3. children from photos of your kids or your friends tagged with their names

Okay, that's a sensitive subject. We all want to protect our children, we explain for a truck to protect them, but many of us post hundreds of tagged photos of our kids online for the world to see. The problem is that you never can be sure that only your friends see these images. What if your friend has his phone stolen or affiliated withFacebook from the library and forget to login?

Not rely on the "friends only" setting, because you never know. Suppose everythingis public and not post something that wouldn't you want to have access to the world.

If you need to post pictures of your children, remove all geotag data and avoid using their real names in the description tag or image.

Your real friends know their names, no need to label them. The same goes for the tag of photos of the children of your friends. If in doubt, let the label.

I would be a hypocrite if I said I had of my kids Facebook tags removed. It is a long process to get back over the years of the value of the pictures, but I'm doing a little at a time, finally I have deleted them.

4. your home address

Again, you never know who might look for your profile. Do not post where you live if you are quiet for the wicked. What does the criminals with your address? Check out our article on how criminals using Google Maps "case the joint" to find out.

5. your real phone number

While you can to be able to contact you, your friends what to do if your actual phone number in wrong hands. It is possible that your location can be reduced by someone using a reverse phone number search tool that are freely available on the Internet.

An easy way to get people to contact you by phone without them your real phone number is a phone number using Google voice as a mediator. View our article on how to use Google Voice as privacy firewall for full details.

6. your relationship status

Do you want your stalker they sat waiting while letting them know that your most likely home only give the green light?

View the status of your relationship is the safest way to achieve this. If you want to be mysterious, just say "it's complicated."

7. photos with Geotags

There is no better than a roadmap to your current location geo-referenced photo. Your phone can record with the location of all the images you take without you knowing it. For more information on why geotags not necessarily so cool if you thought they were and learn to nix your pix, check out our article geotags remove the images.

8. holiday plans

"Hey, I'm gonna be on holiday on 25 August," "Please Come and steal from me", it'sactually what you say to social network criminals behind behind when you book your holiday plans, vacation photos, and when you identify yourself while you're still on vacation.

Wait until you are safe at home before you upload your vacation photos or talk about your online hosting.
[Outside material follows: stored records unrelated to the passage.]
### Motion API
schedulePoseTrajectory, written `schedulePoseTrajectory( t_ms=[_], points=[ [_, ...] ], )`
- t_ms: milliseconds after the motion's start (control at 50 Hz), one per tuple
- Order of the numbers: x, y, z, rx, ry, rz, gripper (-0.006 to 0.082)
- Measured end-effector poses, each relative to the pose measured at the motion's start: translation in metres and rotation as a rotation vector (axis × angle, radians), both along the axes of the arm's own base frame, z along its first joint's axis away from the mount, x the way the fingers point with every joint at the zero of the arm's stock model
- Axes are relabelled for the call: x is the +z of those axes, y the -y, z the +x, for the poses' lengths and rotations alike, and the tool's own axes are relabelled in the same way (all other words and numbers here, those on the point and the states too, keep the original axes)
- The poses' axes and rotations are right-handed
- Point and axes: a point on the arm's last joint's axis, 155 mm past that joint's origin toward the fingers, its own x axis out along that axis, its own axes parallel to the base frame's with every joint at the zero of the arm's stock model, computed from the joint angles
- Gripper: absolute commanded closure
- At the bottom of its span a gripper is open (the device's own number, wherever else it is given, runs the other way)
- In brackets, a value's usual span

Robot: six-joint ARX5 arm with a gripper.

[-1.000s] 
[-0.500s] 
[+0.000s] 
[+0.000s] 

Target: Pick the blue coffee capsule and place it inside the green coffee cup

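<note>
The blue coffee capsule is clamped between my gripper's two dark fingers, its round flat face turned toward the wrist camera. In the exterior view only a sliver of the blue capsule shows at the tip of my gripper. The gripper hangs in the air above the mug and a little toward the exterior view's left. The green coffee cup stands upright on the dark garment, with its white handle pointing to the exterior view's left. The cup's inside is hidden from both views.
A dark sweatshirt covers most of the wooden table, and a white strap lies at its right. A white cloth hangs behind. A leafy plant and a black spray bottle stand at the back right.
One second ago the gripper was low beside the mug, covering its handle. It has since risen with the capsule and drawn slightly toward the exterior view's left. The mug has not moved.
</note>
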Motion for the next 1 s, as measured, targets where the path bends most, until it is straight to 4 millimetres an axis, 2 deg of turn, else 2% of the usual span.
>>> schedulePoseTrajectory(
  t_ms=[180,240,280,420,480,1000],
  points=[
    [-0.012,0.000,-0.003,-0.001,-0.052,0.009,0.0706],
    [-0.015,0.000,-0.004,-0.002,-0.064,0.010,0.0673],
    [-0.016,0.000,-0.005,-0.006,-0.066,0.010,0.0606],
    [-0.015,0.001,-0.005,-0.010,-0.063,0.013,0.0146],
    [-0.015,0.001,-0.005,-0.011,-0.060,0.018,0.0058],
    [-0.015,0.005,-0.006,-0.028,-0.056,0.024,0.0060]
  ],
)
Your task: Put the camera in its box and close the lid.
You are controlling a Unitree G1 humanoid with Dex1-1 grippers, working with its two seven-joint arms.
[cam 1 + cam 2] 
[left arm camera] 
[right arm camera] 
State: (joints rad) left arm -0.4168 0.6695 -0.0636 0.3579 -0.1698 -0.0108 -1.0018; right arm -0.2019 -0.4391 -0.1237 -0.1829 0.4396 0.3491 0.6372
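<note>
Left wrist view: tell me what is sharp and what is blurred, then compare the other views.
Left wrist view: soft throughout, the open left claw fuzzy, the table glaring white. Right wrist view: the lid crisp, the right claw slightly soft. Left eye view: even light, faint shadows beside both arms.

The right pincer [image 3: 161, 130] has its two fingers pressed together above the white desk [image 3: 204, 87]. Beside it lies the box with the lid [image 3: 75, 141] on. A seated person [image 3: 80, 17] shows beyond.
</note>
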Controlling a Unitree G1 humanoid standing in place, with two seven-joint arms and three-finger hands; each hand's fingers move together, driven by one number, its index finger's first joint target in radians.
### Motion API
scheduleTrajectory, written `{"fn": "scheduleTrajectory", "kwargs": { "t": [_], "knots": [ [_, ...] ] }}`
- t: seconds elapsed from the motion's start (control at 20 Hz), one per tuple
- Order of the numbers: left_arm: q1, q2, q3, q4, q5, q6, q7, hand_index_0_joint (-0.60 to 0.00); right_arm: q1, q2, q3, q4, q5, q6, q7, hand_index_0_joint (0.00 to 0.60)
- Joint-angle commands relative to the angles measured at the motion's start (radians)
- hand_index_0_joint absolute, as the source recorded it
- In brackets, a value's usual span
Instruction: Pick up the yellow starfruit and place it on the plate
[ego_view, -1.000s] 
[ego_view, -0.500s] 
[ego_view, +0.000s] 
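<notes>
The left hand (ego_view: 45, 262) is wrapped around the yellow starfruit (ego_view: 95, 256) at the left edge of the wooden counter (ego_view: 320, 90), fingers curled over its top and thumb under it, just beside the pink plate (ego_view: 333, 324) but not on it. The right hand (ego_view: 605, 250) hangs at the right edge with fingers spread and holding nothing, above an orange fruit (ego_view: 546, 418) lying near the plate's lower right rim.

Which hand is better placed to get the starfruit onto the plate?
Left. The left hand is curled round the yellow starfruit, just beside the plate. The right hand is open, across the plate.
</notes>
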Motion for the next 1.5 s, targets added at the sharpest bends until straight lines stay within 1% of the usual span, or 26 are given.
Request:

Is "check-in" At this fancy restaurant really worth giving your location information to potential criminals?

See our article on how to disable Facebook location tracking locations for tips on how to accidentally avoid checking out somewhere.

9. Painful things you would not want to share with your employer or family

Before posting something online, think of you, I want my boss or family to see this? Otherwise it did not post. Even if you post something and delete, does not mean that someone from a screenshot of it did not take before you had the chance to remove it. For more tips on this topic, see our article: How to monitor and protect your online reputation.

10. Information about your current job or work-related projects

Talking about things related to work on social networks is a bad idea. Even an innocent status update on how crazy you are to miss a deadline on a project can provide valuable information to your competitors that they could take advantage of your business.

Does your company have a security awareness training program to help educate users about such threats? If not, check out how to make a safety awareness training program to learn how to develop.